Sunday, May 17, 2015


BEING A CHRISTIAN IN AMERICA carries very little cost. But it should! Considering the cost that our Lord and Savior paid for us upon the cross our commitment should be high.

This week I read a blog post from Greg Strand (Director of Biblical Theology and Credentialing, for the Evangelical Free Church of America) and I was greatly convicted by what he wrote about the cost of commitment, specifically referring to the high cost involved for those who are willing to be baptized into Christ’s Church located in Asia.

Our greatest fear in getting baptized revolves around embarrassment of standing dripping wet in front of a large gathering and mumbling out some word about our belief in, and desire to, follow Jesus. Not a high cost factor, if you ask me. But think of our brothers and sisters in Asia and consider what Strand writes.
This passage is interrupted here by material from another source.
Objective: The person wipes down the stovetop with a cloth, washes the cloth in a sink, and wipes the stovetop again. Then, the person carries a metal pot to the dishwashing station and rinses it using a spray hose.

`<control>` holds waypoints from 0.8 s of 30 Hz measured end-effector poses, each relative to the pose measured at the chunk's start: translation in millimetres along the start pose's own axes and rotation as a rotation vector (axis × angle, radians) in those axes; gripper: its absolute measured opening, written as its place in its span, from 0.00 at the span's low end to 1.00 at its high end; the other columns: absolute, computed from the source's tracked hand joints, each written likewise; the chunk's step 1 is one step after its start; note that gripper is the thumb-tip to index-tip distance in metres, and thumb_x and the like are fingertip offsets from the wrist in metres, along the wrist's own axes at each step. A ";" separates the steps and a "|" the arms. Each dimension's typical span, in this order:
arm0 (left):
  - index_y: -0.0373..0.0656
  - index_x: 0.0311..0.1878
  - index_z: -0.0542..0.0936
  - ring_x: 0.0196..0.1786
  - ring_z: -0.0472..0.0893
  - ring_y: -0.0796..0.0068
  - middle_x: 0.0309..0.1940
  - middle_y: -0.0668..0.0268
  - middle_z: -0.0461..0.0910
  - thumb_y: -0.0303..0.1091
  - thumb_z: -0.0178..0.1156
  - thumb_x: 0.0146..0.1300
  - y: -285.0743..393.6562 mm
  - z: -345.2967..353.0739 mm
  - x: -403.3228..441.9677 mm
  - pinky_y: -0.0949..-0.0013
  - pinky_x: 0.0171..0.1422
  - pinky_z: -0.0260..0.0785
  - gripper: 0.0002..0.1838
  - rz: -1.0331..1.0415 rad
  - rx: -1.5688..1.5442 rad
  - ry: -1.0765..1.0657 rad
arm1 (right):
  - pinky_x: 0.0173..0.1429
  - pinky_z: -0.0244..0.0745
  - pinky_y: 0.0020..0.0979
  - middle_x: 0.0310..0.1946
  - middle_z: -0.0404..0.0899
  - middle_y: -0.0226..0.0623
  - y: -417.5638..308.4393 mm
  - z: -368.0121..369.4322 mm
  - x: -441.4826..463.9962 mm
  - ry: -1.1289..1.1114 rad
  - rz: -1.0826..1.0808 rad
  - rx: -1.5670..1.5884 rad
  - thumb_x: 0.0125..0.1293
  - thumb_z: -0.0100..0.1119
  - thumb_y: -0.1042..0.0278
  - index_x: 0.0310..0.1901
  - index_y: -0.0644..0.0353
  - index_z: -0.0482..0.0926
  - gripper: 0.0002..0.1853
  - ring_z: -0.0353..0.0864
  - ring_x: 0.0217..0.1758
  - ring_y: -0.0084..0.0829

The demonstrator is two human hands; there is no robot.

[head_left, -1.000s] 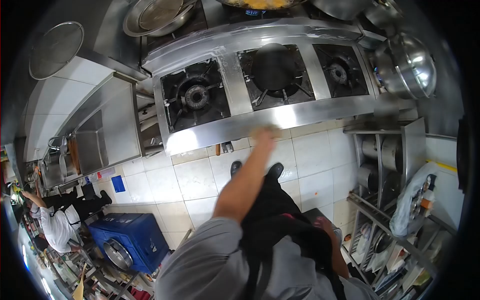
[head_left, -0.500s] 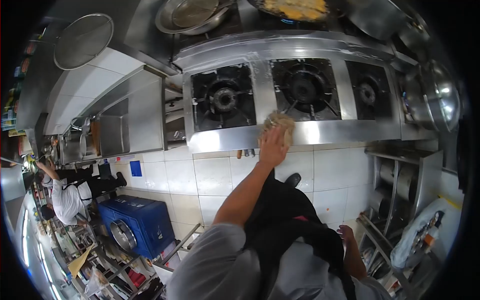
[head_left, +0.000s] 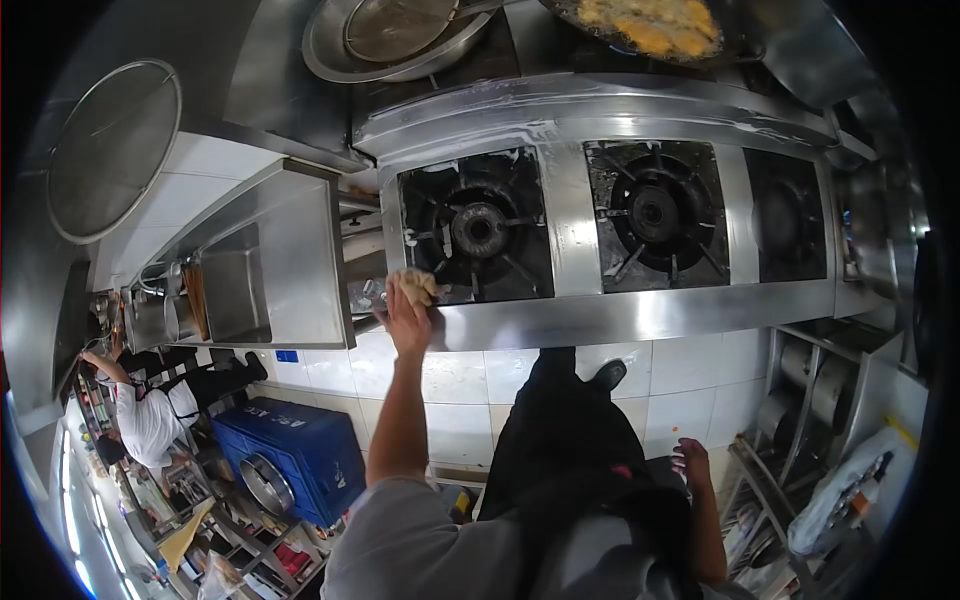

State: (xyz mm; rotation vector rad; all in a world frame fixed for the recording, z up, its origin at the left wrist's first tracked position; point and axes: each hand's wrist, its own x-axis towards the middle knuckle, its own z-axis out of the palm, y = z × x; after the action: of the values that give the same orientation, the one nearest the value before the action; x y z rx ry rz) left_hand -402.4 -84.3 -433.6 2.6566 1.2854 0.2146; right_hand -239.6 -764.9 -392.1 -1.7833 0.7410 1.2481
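Left hand is closed around a bunched tan cloth, left of centre in the frame, at the front-left corner of the steel stove. Right hand hangs loose at lower right, fingers part-curled, nothing seen in it.

Risks, as judged: the cloth is at the very corner, beside the gap to the steel counter on the left, so a loose grip or overreach could drop it in there. Knuckles could scrape the corner if the hand slips on wet metal; white streaks behind the left burner look like suds. A loose cloth end could snag on the burner's prongs if dragged inward. No flame shows on the nearer burners; can't tell if they're hot, so a burn is possible. Frying food sits in bubbling oil at top right of centre; leaning or reaching that way could mean splatter, and a stray cloth near it could catch. Floor tiles look shiny; if wet, a shoe could slide.

Writing: white capitals on the blue box at lower left, roughly "ASC", repeated on top; last letter unsure. A lone "A" is clearest on its side. No brand readable on the stove. Shelf items at far left too small to read.
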 end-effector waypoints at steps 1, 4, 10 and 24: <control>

A Christian missions agency in South Asia, listed a series of questions that church leaders must ask new believers who are considering baptism. These are the seven questions asked to help determine a new convert’s readiness to follow Christ:
1. Are you willing to leave home and lose the blessing of your father?
2. Are you willing to lose your job?
3. Are you willing to go to the village and those who persecute you, forgive them, and share the love of Christ with them?
4. Are you willing to give an offering to the Lord?
5. Are you willing to be beaten rather than deny your faith?
6. Are you willing to go to prison?
7. Are you willing to die for Jesus?

“If the new convert answers yes to all of these questions, then leaders invite that person to sign on the bottom of the paper that of their own free will they have decided to follow Jesus. But here’s the risk: if a new convert signs the paper and is caught by the government, he or she will spend three years behind bars. The one who did the evangelizing faces six years in prison. If you were being baptized, would you sign? If you were the pastor, would you perform the baptism? Would you consider it a joy and privilege to do so?”

Now, that’s paying a high cost of commitment.